At present, a total of 12 patients have completed the treatment and undergone at least six months of follow-up.

About three-quarters of patients so far have experienced mild or moderate side effects, including rash, itching, fatigue, and nausea – but none have so far seen a regrowth in cancer, with the median follow-up being at one year, and some patients have been being cancer-free for two years

Ultimately, the trial is expected to include about 30 patients. According to doctors, a fuller picture on the safety and effectiveness of dostarlimab is yet to emerge in patients with rectal cancer. A study has to be done on a broader groups of patients.

Until such time, we need to treat the current results with both optimism and caution, said oncologist Hanna K Sanoff from the University of North Carolina at Chapel Hill, who has written a commentary on the findings, according to media reports.
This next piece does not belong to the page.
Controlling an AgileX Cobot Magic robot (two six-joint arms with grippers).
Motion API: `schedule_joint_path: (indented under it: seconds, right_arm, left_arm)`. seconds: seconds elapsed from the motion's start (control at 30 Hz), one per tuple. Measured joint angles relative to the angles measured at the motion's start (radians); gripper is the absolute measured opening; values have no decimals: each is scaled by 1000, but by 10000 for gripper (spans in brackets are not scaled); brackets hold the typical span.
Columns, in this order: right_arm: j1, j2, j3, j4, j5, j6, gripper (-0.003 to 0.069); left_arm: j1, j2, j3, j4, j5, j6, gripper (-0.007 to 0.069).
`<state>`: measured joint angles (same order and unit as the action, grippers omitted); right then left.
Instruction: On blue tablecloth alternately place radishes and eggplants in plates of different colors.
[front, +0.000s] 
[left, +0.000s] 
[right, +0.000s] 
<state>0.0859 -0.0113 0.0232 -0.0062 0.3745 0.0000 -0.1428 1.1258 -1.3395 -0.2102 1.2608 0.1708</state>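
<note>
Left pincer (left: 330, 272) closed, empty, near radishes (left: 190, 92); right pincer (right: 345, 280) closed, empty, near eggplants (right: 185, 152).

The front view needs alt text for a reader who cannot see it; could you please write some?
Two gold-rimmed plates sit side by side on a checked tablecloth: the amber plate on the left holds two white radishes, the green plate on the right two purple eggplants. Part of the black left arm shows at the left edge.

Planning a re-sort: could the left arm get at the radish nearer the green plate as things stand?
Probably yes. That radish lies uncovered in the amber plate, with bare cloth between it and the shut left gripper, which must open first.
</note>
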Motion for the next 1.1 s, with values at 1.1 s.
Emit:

The reports quoted Sanoff as saying, “It’s early days, and there’s still a lot we don’t know, but if further research can replicate the bright promise hinted at here, we might be witnessing the development of a new kind of cancer therapy.”

How Dostarlimab works?

Dostarlimab is a drug with laboratory-produced molecules that act as substitute antibodies in the human body. For the trial, patients took Dostarlimab every three weeks for six months. The drug unmasks cancer cells, allowing the immune system to identify and destroy them.

Even though the treatment is looking promising, a larger-scale trial is needed to see if it will work for more patients and if the cancers are truly in remission.